The Tertiary igneous intrusions of southern Utah's Henry Mountains provide an ideal location to study igneous emplacement processes. Exceptional exposures allow us to constrain three-dimensional intrusion geometry and to study emplacement-related fabric in detail. We examined three neighboring intrusions in this area: a sill, an elongate laccolith, and a bysmalith (a cylindrical intrusion that uplifts its overburden in a piston-like manner by slip along a curved fault). Our results suggest that (1) the three intrusions represent successive stages in the progressive growth of a small igneous body, (2) each of these intrusions was emplaced through the progressive amalgamation of multiple igneous sheets, and (3) changes in fabric between intrusions reflect changes in geometry and emplacement mechanism.

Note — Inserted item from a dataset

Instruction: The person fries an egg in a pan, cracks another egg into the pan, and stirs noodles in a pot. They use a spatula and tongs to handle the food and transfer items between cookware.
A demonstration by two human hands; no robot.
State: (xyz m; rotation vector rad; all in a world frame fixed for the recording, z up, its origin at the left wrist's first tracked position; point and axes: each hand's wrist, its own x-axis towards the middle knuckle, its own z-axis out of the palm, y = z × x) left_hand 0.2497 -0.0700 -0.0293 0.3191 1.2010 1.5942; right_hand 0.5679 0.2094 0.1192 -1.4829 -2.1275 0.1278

Fabric within the sill records the relatively early stages of emplacement. The sill is composed of two distinct, vertically stacked igneous sheets. Additionally, in map view the sill has a complex geometry consisting of an elliptical main body from which protrude several elongate finger-like lobes, which may represent the distal edge of a propagating sheet. Both the fabric within and geometry of the elongate laccolith record a more protracted history of sheeted emplacement. During progressive emplacement, sheets are stacked atop one another as they bend overlying sediments to locally create space for the intrusion. In the bysmalith, the fabric record of the earlier sill and laccolith stages is locally preserved, but much of the fabric formed during vertical inflation of the intrusion. Whether this inflation occurred through the amalgamation of many separate sheets is unclear from fabric alone; contacts between sheets are cryptic.

Our results demonstrate that the roll of sheeting as an emplacement mechanism evolves as intrusion geometry evolves from sill to laccolith to bysmalith. Additionally, the fabric record of emplacement processes can be complex and may not record the entire history of the intrusion's construction. In particular, evidence of sheeted emplacement processes may locally become cryptic as intrusions grow in size and form relatively long-lived magma chambers large enough to modify some early formed fabrics.